The story of the healing of the Gerasene Demoniac is found in the earlier part of the Gospel of Mark where Jesus begins his mission after his baptism with John the Baptist and his encounter with the devil in the desert. This narrative in chapter 5 verses 1 to 20 of the gospel tells the story of Jesus exorcising an outcast who has been possessed by the devil. The plot affirms Jesus’ power ruling over the devil and the messiah that alleviates and saves the people of God.

The representation of the character of Jesus in this passage affirms the image of Jesus as powerful, the ultimate good over evil. In this classic story of good and evil, Jesus is the agent of the good, overpowering the devil that afflicts the poor person. Jesus has more power than the forces of evil. He commands: “…come out of the man you unclean spirit” (8). This is consistent with the overall depiction of Jesus in the Gospel as the Son of Man who can calm the storm (Mk 4:35-41), walk on water (Mk 6:45-52), feed thousands of people out of a few fish and bread (Mk 6:30-44), and cast out demons that spoil humanity (Mk 1:23-27, Mk 5: 1-20). His exorcism of the devil is consistent with his nature as the agent of God who has control over unfortunate circumstances, particularly that which causes suffering and pains on peoples. It is only someone who has Godly nature and power who could approach such strong force as the devil. Jesus is rightly positioned to be the just agent of goodness. He is the hero who, not only overcomes evil, but also drives out misery and restores normalcy. This image of Jesus foreshadows the declaration of the Roman Centurion at the climax of the Gospel at the crucifixion: “Truly this man is the Son of God” (Mk 15:39).

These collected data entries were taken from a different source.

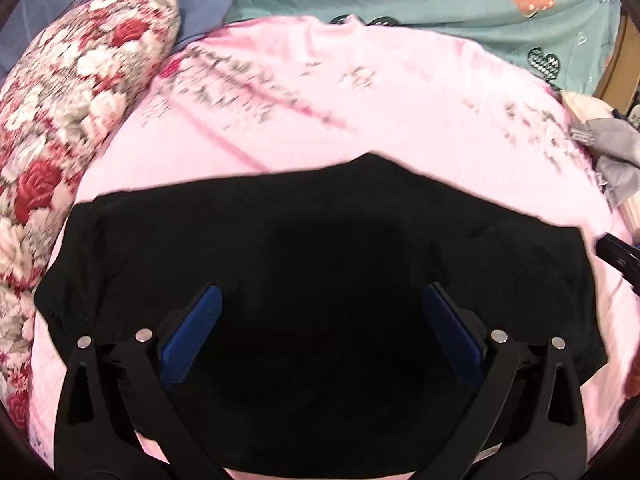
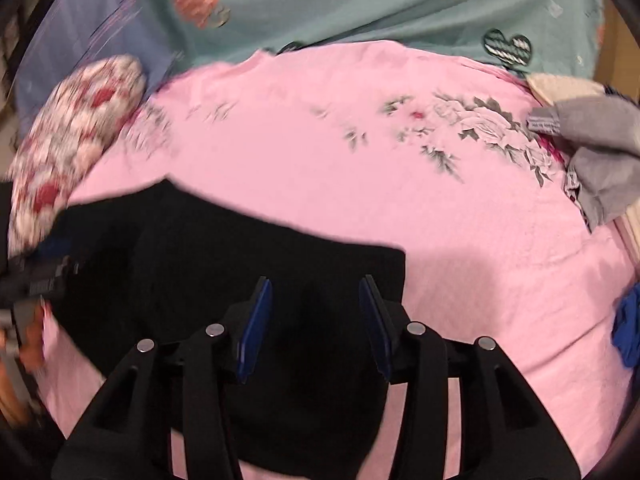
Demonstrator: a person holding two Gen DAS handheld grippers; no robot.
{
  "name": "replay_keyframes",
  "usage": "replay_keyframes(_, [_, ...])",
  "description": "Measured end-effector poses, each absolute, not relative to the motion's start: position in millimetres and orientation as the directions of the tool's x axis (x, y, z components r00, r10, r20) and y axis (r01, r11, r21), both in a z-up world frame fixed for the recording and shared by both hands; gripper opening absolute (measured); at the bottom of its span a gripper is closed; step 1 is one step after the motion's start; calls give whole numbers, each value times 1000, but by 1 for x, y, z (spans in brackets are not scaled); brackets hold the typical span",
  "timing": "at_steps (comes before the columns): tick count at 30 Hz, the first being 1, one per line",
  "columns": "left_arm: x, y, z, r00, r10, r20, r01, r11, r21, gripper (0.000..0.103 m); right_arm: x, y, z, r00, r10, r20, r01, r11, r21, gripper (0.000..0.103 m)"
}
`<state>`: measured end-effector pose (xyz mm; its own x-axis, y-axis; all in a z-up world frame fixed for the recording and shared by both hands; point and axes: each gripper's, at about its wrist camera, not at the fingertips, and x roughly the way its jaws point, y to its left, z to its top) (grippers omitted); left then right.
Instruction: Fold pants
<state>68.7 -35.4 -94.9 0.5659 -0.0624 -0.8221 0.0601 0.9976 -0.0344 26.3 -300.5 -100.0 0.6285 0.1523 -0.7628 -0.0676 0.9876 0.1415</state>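
Black pants (image 1: 304, 248) lie folded into a flat, wide block on the pink flowered sheet (image 1: 320, 112). My left gripper (image 1: 322, 294) hovers over their near middle, jaws spread wide, blue pads (image 1: 192, 340) bare with nothing between them. In the right wrist view the pants (image 2: 208, 256) fill the lower left. My right gripper (image 2: 315, 286) stands above their right end, jaws partly apart, pads clear of the cloth. The other gripper (image 2: 36, 276) shows blurred at the left edge, beside the pants' left end. A black tip of the right gripper (image 1: 616, 254) shows at the pants' right corner.
A red-and-white floral pillow (image 1: 68, 120) lies along the left. A crumpled grey garment (image 2: 600, 160) sits at the right edge of the sheet, with a blue cloth (image 2: 628, 332) below it. A teal heart-print cover (image 2: 360, 4) lies behind.
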Motion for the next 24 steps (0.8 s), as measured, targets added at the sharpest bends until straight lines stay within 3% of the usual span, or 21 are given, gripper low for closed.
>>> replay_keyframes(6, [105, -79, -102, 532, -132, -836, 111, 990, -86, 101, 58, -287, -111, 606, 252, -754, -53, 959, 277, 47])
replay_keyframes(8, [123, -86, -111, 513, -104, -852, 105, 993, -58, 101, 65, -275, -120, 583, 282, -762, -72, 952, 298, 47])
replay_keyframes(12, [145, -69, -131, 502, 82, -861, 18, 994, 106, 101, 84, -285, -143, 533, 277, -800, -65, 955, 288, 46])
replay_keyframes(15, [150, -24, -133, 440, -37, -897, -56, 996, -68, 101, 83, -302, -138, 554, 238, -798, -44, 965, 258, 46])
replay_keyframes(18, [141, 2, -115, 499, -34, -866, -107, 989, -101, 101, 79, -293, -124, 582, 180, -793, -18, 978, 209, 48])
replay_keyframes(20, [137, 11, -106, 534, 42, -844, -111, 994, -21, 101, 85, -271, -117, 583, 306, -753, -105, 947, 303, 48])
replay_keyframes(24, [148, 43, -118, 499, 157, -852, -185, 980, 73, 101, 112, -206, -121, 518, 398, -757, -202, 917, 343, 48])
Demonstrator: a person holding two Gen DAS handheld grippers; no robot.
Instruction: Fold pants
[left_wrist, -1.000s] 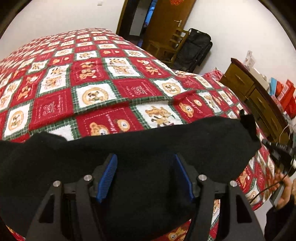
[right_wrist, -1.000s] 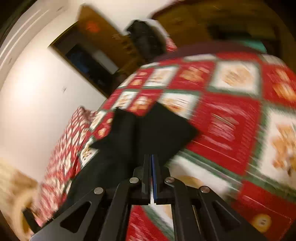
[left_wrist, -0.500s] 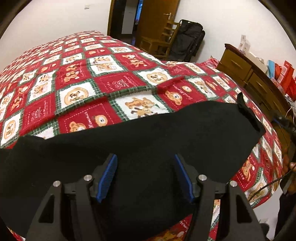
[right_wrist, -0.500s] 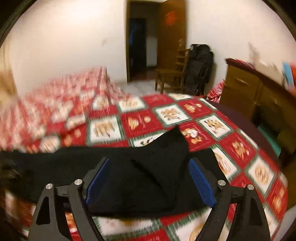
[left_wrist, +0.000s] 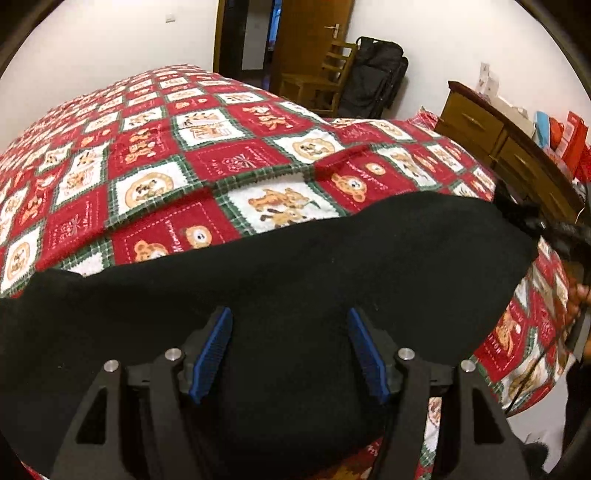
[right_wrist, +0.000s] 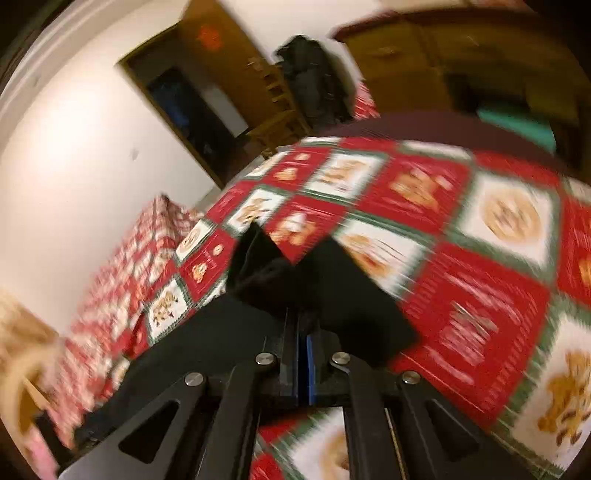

The passage reveals many forms of suffering, including psychological, social and spiritual. Social suffering is perhaps the most pervasive and hurtful than the symptoms of demonic possession. Social labeling and perception can really limit and suppress opportunities for happiness. The character has been unnamed, restrained and shackled. He lives among the tombs (Mk 5: 2, 3 and 5). The term ‘tomb’ repeated three times to emphasize its strong association with death. Being an outcast does give a feeling of being dead. His family and friends would have disowned him. The whole town would have wanted him dead. The effects of this exclusion would have been devastating to his esteem and self-worth, so much that it was almost a prize to have been healed and thus worthy of telling the world about it. Hence Jesus says to him in the end: “Go home to your friends… (19),” declaring the transformed nature of the man. Jesus has given the outcast a sense of dignity and respect as a person in society. Jesus restores the made-in-the-image-and-likeness-of-God status of the individual, reminiscent of the account in Genesis when God made man in His image and likeness (Genesis 1:27), the very basis upon which peoples should be respected regardless of their social status. Hence, as well, the first principle of the Social Teaching of the Catholic Church: human dignity.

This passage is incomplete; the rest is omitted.